Goal of the exercise =>
Pictures appear among the records below and must be omitted. Repeat exactly the lines from the line with "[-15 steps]" to the line with "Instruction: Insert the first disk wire", both included.

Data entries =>
Content starts

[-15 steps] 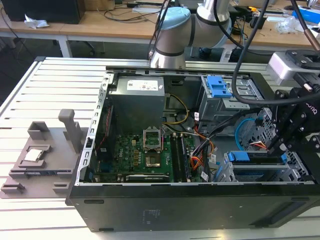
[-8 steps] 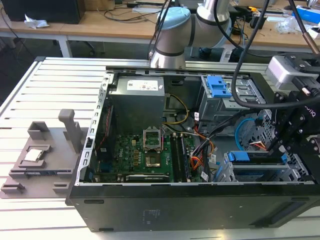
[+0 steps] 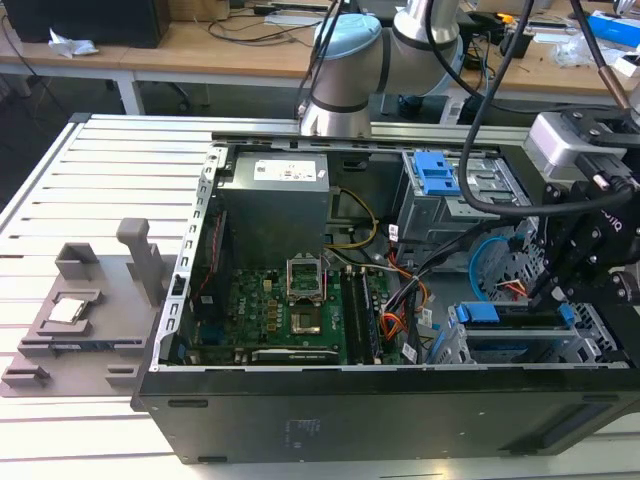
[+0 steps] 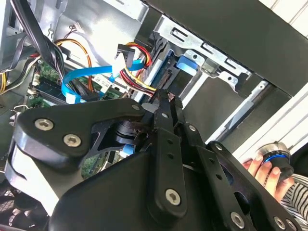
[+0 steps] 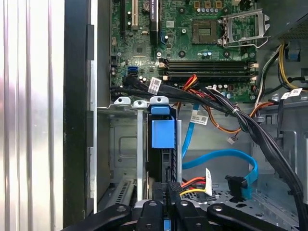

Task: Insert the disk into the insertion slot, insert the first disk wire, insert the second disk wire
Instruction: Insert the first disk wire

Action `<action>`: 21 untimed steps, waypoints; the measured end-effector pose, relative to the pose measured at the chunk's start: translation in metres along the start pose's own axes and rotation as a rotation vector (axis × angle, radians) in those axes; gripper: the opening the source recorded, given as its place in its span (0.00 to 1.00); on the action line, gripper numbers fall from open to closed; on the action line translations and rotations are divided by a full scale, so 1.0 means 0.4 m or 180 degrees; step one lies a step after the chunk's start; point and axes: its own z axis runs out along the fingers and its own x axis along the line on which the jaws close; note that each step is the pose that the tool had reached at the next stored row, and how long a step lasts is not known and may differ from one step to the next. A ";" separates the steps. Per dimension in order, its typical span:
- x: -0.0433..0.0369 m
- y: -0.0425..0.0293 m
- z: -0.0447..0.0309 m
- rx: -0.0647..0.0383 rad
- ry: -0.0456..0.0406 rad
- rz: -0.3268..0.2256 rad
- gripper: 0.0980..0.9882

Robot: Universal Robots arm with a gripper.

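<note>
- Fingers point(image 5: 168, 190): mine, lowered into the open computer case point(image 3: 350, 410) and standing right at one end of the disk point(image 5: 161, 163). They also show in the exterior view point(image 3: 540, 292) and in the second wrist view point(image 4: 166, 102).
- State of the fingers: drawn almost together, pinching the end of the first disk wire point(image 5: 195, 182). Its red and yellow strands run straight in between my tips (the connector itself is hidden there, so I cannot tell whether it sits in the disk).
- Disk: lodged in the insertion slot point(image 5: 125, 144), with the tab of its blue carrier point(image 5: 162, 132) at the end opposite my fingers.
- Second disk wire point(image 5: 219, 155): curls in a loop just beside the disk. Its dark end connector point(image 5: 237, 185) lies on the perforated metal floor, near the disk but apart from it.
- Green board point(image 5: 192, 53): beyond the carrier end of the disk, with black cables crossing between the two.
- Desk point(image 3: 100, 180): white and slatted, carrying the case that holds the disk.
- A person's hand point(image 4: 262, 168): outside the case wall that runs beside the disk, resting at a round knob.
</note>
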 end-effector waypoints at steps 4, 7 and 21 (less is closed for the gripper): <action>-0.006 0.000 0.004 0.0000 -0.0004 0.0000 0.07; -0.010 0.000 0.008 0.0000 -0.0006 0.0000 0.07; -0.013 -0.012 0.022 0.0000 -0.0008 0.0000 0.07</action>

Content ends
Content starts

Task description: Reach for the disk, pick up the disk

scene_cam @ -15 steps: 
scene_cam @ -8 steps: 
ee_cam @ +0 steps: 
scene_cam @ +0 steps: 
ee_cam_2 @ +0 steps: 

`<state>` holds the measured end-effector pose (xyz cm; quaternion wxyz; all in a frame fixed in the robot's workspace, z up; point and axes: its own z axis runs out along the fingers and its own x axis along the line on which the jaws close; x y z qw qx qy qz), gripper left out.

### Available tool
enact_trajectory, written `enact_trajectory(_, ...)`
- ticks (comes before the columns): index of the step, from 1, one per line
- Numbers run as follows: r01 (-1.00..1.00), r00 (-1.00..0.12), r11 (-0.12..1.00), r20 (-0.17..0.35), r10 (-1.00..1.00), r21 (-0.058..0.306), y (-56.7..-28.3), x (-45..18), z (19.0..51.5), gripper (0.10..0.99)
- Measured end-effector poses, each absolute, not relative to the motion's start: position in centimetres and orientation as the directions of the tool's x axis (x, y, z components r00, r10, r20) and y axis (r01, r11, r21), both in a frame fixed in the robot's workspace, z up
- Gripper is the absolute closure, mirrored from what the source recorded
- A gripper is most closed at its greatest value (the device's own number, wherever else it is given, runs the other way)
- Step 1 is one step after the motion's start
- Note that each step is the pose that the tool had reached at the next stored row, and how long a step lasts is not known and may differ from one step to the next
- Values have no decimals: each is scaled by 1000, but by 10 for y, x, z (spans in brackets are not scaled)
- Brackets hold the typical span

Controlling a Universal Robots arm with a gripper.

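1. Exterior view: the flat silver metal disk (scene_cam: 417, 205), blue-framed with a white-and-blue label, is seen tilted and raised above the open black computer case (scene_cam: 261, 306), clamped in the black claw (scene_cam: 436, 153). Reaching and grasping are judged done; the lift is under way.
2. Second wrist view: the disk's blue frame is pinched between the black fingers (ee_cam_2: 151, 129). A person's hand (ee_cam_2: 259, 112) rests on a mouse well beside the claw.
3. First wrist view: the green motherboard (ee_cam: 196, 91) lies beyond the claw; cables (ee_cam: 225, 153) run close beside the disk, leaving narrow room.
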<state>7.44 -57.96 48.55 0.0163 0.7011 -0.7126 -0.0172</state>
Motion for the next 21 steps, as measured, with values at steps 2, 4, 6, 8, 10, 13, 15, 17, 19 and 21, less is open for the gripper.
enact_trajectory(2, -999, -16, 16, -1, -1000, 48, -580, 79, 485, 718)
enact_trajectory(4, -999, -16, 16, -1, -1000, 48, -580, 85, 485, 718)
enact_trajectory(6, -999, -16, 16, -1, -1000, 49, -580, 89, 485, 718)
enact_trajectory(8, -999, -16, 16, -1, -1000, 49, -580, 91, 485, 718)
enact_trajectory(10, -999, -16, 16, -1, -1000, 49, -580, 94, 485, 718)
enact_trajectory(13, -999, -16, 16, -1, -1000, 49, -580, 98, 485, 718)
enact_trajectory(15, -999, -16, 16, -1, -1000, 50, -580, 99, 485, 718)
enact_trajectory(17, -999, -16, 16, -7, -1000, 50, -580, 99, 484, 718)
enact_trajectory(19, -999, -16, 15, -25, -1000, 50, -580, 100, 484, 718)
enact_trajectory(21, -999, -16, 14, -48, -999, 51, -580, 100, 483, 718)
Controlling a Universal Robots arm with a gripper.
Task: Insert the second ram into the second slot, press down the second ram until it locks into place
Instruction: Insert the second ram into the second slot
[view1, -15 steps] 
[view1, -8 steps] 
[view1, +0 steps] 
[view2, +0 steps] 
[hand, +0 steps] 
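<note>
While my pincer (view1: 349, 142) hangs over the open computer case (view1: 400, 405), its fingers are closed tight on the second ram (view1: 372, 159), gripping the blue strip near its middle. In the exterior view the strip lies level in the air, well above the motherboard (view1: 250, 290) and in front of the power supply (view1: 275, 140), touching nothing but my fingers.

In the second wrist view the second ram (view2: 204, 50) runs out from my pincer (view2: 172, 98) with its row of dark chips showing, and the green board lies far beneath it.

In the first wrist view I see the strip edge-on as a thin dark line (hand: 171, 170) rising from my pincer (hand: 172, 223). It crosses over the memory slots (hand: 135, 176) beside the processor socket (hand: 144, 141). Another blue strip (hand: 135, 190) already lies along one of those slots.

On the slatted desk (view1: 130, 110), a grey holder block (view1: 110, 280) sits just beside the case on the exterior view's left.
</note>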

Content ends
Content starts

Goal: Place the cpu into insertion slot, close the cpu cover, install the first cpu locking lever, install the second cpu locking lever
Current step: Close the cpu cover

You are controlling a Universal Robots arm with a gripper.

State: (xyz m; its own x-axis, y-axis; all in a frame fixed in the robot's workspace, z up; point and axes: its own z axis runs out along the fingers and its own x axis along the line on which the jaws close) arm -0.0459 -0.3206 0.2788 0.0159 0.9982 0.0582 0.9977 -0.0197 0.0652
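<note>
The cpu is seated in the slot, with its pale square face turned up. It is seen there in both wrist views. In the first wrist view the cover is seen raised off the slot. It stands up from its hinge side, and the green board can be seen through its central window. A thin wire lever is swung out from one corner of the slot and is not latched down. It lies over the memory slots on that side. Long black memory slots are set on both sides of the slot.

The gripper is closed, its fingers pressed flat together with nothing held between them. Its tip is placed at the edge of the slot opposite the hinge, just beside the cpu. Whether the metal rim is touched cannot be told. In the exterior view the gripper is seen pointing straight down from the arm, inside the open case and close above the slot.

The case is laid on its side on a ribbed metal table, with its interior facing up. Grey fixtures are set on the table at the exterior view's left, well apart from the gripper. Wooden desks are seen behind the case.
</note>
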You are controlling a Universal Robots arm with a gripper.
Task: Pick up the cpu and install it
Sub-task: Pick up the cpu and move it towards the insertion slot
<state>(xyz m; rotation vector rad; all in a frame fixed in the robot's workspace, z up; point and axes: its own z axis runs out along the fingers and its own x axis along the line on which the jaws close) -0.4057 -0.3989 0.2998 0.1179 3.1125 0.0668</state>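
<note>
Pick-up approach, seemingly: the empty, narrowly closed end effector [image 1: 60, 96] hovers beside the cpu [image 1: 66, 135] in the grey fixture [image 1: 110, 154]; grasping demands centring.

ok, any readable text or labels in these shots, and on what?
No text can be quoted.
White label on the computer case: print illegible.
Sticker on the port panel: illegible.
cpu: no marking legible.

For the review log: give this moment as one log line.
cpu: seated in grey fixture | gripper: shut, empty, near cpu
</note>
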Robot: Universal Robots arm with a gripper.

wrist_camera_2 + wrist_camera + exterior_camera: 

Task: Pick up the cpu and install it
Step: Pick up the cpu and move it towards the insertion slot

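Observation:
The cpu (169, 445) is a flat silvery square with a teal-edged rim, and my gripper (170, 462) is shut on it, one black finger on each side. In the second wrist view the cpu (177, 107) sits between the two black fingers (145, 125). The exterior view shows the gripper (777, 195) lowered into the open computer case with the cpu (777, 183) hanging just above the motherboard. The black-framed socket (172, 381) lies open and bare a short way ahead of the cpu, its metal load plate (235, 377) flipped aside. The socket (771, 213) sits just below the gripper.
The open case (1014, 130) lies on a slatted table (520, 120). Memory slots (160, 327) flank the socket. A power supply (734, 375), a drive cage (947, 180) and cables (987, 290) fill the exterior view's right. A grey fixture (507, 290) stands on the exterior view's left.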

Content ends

Worked solution =>
[-15 steps] 
[-8 steps] 
[+0 steps] 
[+0 steps] 
[+0 steps] 

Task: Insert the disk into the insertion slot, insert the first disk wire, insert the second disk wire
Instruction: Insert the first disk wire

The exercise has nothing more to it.